Hello all. Below is what I have. My overall goal is to have the ability to have a module from my web site still communicate within the cluster if a node goes down. Also utilizing dnat I can still use the proxmox firewall effectively. I have already reached out to support for the zen load balancer, but wanted to see if anyone here could offer anything else I might be missing to get this 100% working
External block of IP's coming in through Charter (nat'ed to subinterfaces/vlans)
Cisco 1841 with sub interface 10 and 11
Cisco 3560G vlans 10 and 11
4 proxmox servers trunked to 3560G for vlans 10 and 11
prox1 (eth0 10.10.10.201 / no gateway mgmt network) (eth1.11 10.10.11.201 / gw 10.10.11.254 backend)
prox2 (eth0 10.10.10.202 / no gateway mgmt network) (eth1.11 10.10.11.202 / gw 10.10.11.254 backend)
prox3 (eth0 10.10.10.203 / no gateway mgmt network) (eth1.11 10.10.11.203 / gw 10.10.11.254 backend)
prox4 (eth0 10.10.10.204 / no gateway mgmt network) (eth1.11 10.10.11.204 / gw 10.10.11.254 backend)
2 zen load balancers setup in cluster mode (virtual machines inside the proxmox cluster)

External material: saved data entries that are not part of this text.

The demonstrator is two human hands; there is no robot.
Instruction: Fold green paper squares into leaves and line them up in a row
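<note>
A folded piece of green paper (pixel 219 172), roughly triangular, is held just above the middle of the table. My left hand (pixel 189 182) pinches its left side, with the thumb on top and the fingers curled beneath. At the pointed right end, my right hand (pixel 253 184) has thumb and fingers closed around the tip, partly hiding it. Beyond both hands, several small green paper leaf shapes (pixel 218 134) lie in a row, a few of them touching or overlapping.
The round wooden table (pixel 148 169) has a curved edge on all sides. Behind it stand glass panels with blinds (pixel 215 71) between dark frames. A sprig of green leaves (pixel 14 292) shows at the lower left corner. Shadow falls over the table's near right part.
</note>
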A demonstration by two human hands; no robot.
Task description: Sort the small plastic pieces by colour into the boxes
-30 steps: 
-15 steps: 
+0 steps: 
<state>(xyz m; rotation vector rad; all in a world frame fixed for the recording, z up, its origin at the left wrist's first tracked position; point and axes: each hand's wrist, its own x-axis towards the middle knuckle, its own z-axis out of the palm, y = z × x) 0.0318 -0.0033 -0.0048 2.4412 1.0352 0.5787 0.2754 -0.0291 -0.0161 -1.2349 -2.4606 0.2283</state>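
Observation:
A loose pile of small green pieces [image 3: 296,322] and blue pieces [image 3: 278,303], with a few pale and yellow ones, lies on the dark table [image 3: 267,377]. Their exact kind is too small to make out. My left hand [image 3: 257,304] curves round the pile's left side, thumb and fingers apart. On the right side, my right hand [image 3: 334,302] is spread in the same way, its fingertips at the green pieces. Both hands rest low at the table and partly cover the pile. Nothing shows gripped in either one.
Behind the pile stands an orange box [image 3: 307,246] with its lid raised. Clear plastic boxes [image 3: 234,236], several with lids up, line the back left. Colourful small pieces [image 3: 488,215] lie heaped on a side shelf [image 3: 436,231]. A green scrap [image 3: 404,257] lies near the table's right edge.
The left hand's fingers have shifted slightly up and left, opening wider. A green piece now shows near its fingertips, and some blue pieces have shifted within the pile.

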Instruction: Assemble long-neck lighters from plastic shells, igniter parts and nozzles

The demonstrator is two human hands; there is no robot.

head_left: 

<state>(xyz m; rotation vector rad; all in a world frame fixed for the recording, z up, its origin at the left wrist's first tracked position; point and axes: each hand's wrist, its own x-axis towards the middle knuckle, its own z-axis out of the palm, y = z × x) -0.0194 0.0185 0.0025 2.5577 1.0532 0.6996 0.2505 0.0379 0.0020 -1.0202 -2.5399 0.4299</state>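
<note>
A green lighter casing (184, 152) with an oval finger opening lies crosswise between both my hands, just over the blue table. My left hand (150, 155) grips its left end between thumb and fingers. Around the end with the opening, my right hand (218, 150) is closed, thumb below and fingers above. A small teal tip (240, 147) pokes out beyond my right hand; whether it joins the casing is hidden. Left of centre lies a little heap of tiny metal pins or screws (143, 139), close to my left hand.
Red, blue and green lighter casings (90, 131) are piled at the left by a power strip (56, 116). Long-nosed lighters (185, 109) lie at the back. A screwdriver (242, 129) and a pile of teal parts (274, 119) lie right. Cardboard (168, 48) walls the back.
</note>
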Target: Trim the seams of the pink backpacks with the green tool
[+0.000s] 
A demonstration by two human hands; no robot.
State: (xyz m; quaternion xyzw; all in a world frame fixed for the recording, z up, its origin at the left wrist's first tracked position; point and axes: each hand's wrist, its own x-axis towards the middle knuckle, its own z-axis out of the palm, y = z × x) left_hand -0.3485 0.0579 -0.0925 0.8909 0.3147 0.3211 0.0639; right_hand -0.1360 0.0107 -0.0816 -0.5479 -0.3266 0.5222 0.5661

proxlb1 10.10.10.211 eth0 mgmt ip
proxlb2 10.10.10.212 eth0 mgmt ip
10.10.10.213 vip for cluster services
proxlb1 eth1 10.10.11.252
proxlb2 eth1 10.10.11.253
10.10.11.254 vip for gateway for backend computers
10.10.10.221 vip for farm lx4nat with dnat
I have tried to use 10.10.10.221 and 10.10.11.254 to access my web gui. Both pass me to https://proxmoxip:8006 and I can log in and do things. The fact that I had to set a gateway of the VIP from the LB (10.10.11.254) on the nics for proxmox has caused so much trouble. HA does not seem to be working at all and when i simulate a failed server and turn it back on, it refuses to communicate in the cluster. Below are some commands for troubleshooting.
root@prox1:~# clustat
Cluster Status for StratoCluster1 @ Fri Nov 21 13:45:55 2014
Member Status: Quorate
Member Name ID Status
------ ---- ---- ------
prox1 1 Online, Local, rgmanager
prox2 2 Online, rgmanager
prox3 3 Online, rgmanager
prox4 4 Online
Service Name Owner (Last) State
------- ---- ----- ------ -----
pvevm:100 (prox4) stopped
pvevm:103 (prox4) stopped
cluster.conf
<?xml version="1.0"?>
<cluster config_version="16" name="StratoCluster1">
<cman keyfile="/var/lib/pve-cluster/corosync.authkey"/>
<rm>
<failoverdomains>
<failoverdomain name="proxfailover" nofailback="0" ordered="0" restricted="1">
<failoverdomainnode name="prox1"/>
<failoverdomainnode name="prox2"/>
<failoverdomainnode name="prox3"/>
<failoverdomainnode name="prox4"/>
</failoverdomain>
</failoverdomains>
<pvevm autostart="1" vmid="103" domain="proxfailover" recovery="relocate"/>
<pvevm autostart="1" vmid="100" domain="proxfailover" recovery="relocate"/>
</rm>
<clusternodes>
<clusternode name="prox1" nodeid="1" votes="1"/>
<clusternode name="prox2" nodeid="2" votes="1"/>
<clusternode name="prox3" nodeid="3" votes="1"/>
<clusternode name="prox4" nodeid="4" votes="1"/>
</clusternodes>
</cluster>
root@prox1:~# fence_tool ls
fence domain
member count 4
victim count 0
victim now 0
master nodeid 1
wait state none
members 1 2 3 4
root@prox4:~# service rgmanager status
rgmanager (pid 3388 3387) is running...
root@prox4:~# ps 3388
PID TTY STAT TIME COMMAND
3388 ? D<l 0:00 rgmanager
root@prox4:~# ps 3387
PID TTY STAT TIME COMMAND
3387 ? S<Ls 0:00 rgmanager
The machine prox4 has been rebooted multiple times. rgmanager shows that it is running in one place but not the other. I can ssh to it from prox1 but in the gui i get connection refused for prox4
Any help is greatly appreciated!
External block of IP's coming in through Charter (nat'ed to subinterfaces/vlans)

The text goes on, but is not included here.